• **Aim of the exercise**:
All of the data should be restated word for word.

• **Data section**:
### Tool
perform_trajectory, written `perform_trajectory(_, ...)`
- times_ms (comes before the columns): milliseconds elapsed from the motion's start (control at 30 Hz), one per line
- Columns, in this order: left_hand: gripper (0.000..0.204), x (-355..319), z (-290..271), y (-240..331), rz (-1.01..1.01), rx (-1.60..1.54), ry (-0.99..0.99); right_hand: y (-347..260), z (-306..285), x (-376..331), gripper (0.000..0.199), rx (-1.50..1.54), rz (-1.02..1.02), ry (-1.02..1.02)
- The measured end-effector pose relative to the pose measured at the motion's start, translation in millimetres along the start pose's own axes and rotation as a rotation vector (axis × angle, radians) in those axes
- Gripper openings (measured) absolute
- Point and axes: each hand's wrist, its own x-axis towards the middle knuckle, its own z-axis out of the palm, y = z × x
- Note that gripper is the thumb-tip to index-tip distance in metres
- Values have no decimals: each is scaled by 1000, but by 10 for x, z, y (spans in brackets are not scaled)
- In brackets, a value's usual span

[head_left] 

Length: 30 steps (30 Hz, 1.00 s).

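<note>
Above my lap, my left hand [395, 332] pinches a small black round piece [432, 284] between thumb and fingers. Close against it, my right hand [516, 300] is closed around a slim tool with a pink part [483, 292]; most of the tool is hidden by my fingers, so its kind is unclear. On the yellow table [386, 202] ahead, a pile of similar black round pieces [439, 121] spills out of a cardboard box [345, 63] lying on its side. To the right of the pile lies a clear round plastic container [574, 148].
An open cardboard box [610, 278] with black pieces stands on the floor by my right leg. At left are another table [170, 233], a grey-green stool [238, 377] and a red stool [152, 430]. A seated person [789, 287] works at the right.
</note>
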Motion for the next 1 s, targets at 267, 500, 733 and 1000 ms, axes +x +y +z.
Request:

• **Reply to the task**:
### Tool
perform_trajectory, written `perform_trajectory(_, ...)`
- times_ms (comes before the columns): milliseconds elapsed from the motion's start (control at 30 Hz), one per line
- Columns, in this order: left_hand: gripper (0.000..0.204), x (-355..319), z (-290..271), y (-240..331), rz (-1.01..1.01), rx (-1.60..1.54), ry (-0.99..0.99); right_hand: y (-347..260), z (-306..285), x (-376..331), gripper (0.000..0.199), rx (-1.50..1.54), rz (-1.02..1.02), ry (-1.02..1.02)
- The measured end-effector pose relative to the pose measured at the motion's start, translation in millimetres along the start pose's own axes and rotation as a rotation vector (axis × angle, radians) in those axes
- Gripper openings (measured) absolute
- Point and axes: each hand's wrist, its own x-axis towards the middle knuckle, its own z-axis out of the palm, y = z × x
- Note that gripper is the thumb-tip to index-tip distance in metres
- Values have no decimals: each is scaled by 1000, but by 10 for x, z, y (spans in brackets are not scaled)
- In brackets, a value's usual span

[head_left] 

Length: 30 steps (30 Hz, 1.00 s).

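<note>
Above my lap, my left hand [395, 332] pinches a small black round piece [432, 284] between thumb and fingers. Close against it, my right hand [516, 300] is closed around a slim tool with a pink part [483, 292]; most of the tool is hidden by my fingers, so its kind is unclear. On the yellow table [386, 202] ahead, a pile of similar black round pieces [439, 121] spills out of a cardboard box [345, 63] lying on its side. To the right of the pile lies a clear round plastic container [574, 148].
An open cardboard box [610, 278] with black pieces stands on the floor by my right leg. At left are another table [170, 233], a grey-green stool [238, 377] and a red stool [152, 430]. A seated person [789, 287] works at the right.
</note>
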Motion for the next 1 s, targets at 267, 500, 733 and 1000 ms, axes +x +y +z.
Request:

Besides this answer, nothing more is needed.